竹亭シーロム店が閉店!カオサン以来17年でバンコク撤退

カオサン通りで2000年に創業し、移転も含め都合17年間に渡って日本人旅行者に親しまれてきた日本レストラン『竹亭』(バンラック区)が、8月25日(金)でシーロム通りの店を閉め、歴史に一旦終止符を打つことになりました。オーナーの橋本修一さんがFacebookで明らかにしたものです。

ドゥシタニホテル(バンラック区)1階の高級日本料理店『将軍』に勤務したことのある橋本さんが、同店時代の料理人らを誘って独立した竹亭は、2000年6月にカオサン通りの『ナナプラザイン』(プラナコン区)1階にオープン。当初は日本人バックパッカーの全盛期で、バンコク旧市街地区でまともな日本食が食べられる数少ないレストランとして、連日人が絶えませんでした。
現在の竹亭は2005年8月、シーロム通りソイ10入口の現在地に2号店として開業しました。カオサンの本店にはなかった日本食ビュッフェ(食べ放題)を行うなどの努力で、中心街に勤めるタイ人ビジネスマンにも支持が広がり店としての全盛期を迎えます。

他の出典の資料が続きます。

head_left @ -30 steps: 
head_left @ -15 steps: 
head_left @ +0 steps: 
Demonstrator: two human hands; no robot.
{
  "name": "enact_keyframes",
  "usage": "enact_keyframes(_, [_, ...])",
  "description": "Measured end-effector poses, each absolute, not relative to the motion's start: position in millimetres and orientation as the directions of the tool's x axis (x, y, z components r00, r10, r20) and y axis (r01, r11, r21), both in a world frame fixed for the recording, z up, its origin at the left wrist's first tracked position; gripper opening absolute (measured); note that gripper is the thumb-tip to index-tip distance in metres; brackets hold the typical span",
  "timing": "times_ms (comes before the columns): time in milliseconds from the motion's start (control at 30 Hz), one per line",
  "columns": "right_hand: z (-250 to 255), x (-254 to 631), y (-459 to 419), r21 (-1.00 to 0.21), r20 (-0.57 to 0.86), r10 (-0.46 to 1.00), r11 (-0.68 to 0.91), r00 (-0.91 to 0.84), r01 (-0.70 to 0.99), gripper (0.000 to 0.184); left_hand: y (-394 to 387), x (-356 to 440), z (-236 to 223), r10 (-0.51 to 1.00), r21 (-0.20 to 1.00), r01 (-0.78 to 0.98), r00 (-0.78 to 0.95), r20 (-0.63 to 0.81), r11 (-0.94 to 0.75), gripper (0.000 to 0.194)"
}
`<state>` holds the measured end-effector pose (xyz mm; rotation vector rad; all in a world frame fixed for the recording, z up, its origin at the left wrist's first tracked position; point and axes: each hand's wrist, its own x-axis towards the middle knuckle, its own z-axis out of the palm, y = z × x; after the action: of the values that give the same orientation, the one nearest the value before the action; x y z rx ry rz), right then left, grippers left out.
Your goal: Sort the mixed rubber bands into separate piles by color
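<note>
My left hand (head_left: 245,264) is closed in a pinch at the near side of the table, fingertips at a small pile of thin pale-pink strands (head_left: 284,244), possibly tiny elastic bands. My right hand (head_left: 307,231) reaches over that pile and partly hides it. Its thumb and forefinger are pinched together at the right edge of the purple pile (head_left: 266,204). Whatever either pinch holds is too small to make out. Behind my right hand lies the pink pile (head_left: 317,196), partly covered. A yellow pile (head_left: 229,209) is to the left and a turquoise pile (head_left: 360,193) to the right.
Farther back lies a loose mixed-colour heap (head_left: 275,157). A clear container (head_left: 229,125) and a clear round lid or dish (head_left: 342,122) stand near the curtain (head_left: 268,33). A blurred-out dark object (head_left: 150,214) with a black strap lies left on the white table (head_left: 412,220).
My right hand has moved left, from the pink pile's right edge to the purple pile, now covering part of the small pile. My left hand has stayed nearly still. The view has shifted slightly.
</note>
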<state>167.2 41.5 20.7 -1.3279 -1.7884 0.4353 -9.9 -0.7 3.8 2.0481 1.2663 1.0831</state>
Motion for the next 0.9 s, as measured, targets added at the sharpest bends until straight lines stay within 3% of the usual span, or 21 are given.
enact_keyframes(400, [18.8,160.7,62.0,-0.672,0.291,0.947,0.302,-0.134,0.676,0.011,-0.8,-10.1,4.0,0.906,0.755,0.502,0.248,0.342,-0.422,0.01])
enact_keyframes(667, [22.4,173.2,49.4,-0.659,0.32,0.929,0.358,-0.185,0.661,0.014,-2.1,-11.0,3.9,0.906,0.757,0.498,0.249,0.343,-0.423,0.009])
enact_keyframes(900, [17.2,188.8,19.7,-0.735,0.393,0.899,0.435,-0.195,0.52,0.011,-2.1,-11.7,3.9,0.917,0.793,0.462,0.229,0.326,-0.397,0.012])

ところが、2009年3月。ナナプラザインの閉鎖に伴いカオサン本店は移転を強いられ、ランブトリ通りへ(前記事「ナナプラザイン、閉鎖」参照)。13年には賃貸契約更新に当たって家賃の大幅引き上げを狙った大家の策略により、13年間続いたカオサンでの営業を止めざるを得なくなってしまいます(前記事「カオサンで13年、竹亭本店が閉店」参照)。橋本さんはバンラック区のBTSサパンタクシン駅近くに後継店舗を確保しようとしたものの、結局オープンできずにシーロム店1店舗で事業を継続します。そして今年7月、3年間の賃貸契約を更新しようとした際に再び大家の家賃値上げ陰謀に巻き込まれ、事実上追い出されることが決まってしまいました。

橋本さんはFacebookのタイムラインに

「17年間店を営んできたバンコクの地を離れ、女将の実家がある中南部のプラチュアプキリカン市へ行く。向こうでの出店をマジで目論んでいる」

と書き込みました。バンコクからマレー鉄道で320km下ったタイ南部の入口ともいえる小さな県都で、橋本さんの新たなる戦いが始まります。